AB-452654-2 EASY AF: ESOPHAGUS DEVIATION DURING RADIOFREQUENCY ABLATION OF ATRIAL FIBRILLATION

Abstract

Thermal injury to the esophagus (Eso) occurs in a high percent of pts undergoing atrial fibrillation (AF) ablation. This international, multicenter (n=12), prospective, randomized, double blinded, controlled trial compared the incidence of ablation-related Eso lesions in pts undergoing an index radiofrequency AF ablation. Pts were randomly assigned to Control group [luminal esophagus temperature (LET) monitoring alone, n=64] or to Deviation group [Eso deviation device + LET n= 56]. The 11mm diameter Deviation device has a distal deflecting arm and holes overlying the arm. Vacuum suction is applied through these holes making the Eso walls adhere to the device; then, the deflecting arm is used to deviate a segment of Eso, including the trailing edge. Deviation was measured on fluoroscopy and used at the discretion of the operator. In the Control group, the LET was moved to measure Eso temperature. Within 72 hours of ablation, endoscopy was performed to assess for any Eso pathology, including Eso injury related to ablation and / or to Deviation device. Endoscopy images were adjudicated by 3 blinded gastroenterologists. The Deviating device was in Eso a mean of 100.3min and suction force applied 24.2min. Total deviations was 6.7/pt.
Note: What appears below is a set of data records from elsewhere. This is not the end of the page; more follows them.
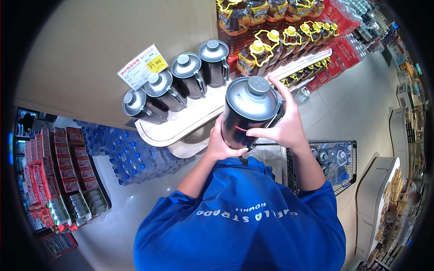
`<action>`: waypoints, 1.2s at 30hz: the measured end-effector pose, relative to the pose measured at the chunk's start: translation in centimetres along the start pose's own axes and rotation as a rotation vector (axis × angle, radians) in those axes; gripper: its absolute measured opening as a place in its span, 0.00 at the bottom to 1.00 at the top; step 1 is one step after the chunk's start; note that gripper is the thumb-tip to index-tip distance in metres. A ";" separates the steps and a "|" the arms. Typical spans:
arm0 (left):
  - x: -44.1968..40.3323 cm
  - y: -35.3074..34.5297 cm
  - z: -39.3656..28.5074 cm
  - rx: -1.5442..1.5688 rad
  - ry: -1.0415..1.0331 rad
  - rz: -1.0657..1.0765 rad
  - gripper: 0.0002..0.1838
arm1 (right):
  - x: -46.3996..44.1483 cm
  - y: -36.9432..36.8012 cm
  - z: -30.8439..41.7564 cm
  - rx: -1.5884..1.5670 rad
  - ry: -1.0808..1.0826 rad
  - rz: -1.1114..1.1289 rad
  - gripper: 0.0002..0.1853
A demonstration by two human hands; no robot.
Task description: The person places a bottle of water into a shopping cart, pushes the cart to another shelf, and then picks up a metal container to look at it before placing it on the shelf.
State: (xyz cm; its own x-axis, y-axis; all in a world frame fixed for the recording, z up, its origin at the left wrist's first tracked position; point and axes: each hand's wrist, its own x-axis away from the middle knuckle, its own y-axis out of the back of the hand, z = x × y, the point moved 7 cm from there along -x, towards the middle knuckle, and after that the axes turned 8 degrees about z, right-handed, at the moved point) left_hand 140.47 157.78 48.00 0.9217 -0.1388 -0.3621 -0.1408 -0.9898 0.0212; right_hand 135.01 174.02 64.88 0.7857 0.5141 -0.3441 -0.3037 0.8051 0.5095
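A dark jug with a silver-grey lid (253, 97) is held up in front of the blue shirt, clear of the white shelf (199, 113). My left hand (220, 143) cups its lower side, fingers partly hidden behind it. Around the other side, my right hand (289, 124) grips the body near the handle, with the thumb across the front and a finger reaching up beside the lid. Several similar jugs stand in a row on the shelf, among them one at the near end (144, 106) and one at the far end (214, 63). A price card (143, 67) stands behind them.
Large bottles with yellow handles (257, 52) fill the shelf beyond the jugs. Packs of blue-capped water bottles (129, 151) are stacked at the left. A wire cart (346, 180) holding bottles and similar lidded jugs is at the right. Store shelves (68, 171) line both sides.
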 end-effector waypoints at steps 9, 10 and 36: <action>-1.4 1.9 2.8 -0.101 0.059 -0.016 0.66 | -2.0 -2.2 -2.6 0.064 0.032 -0.028 0.54; -1.6 2.1 3.4 -0.115 0.074 -0.024 0.65 | -2.3 -2.7 -2.8 0.035 0.010 -0.014 0.54; -4.4 5.5 12.5 -0.494 0.320 -0.529 0.53 | -7.7 -10.8 -13.9 0.076 -0.002 0.073 0.56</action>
State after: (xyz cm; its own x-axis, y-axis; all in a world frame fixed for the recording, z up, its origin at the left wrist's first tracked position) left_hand 131.17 153.37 38.04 0.8913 0.4257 -0.1558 0.4526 -0.8161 0.3592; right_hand 124.74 165.43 51.10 0.7639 0.5701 -0.3026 -0.3182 0.7406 0.5919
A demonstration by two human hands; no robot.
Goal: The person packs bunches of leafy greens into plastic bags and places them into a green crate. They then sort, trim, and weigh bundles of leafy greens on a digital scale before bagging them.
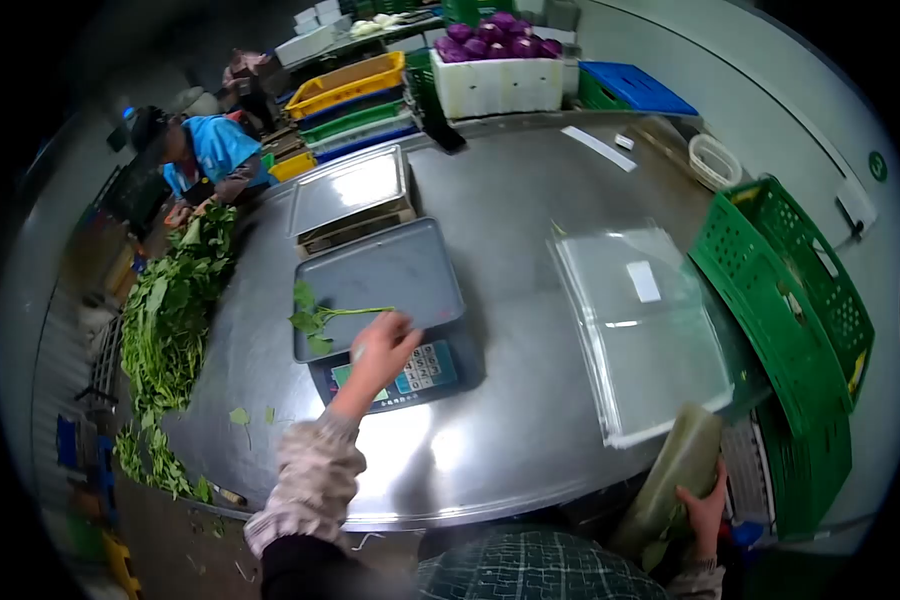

Compared to Control, Deviation group had significantly greater distance between RF and Eso (28.5 vs 9.4mm, p<0.001), and had greater percent of pts with >20mm distance (85% vs 19%, p<0.001). 54% of Control pts had ≤5mm between RF and Eso. Peak change in LET in Control was significantly higher than Deviation: 1.8±1.30 vs 0.7±0.70, p<0.001. The Data Safety and Monitoring Board recommended stopping the study early after randomizing 120 pts due to Deviating device efficacy. The primary study endpoint, ablation injury to Eso mucosa, was significantly less in the Deviation group (5.7%) in comparison to the Control group (35.4%, p < 0.0001). Control pts had significantly higher severity and number of ablation lesions per pt. LET monitoring did not predict Eso ablation lesions. The only adverse event that was blindly adjudicated to be due to the Device was an Eso injury noted in a pt randomized to Control, in whom the device was not inserted. Use of an Eso deviating device, with vacuum suction force and mechanical deviating arm, was able to successfully move a segment of the Eso and its trailing edge, resulting in a significant reduction in ablation-related Eso lesions and without any adverse events.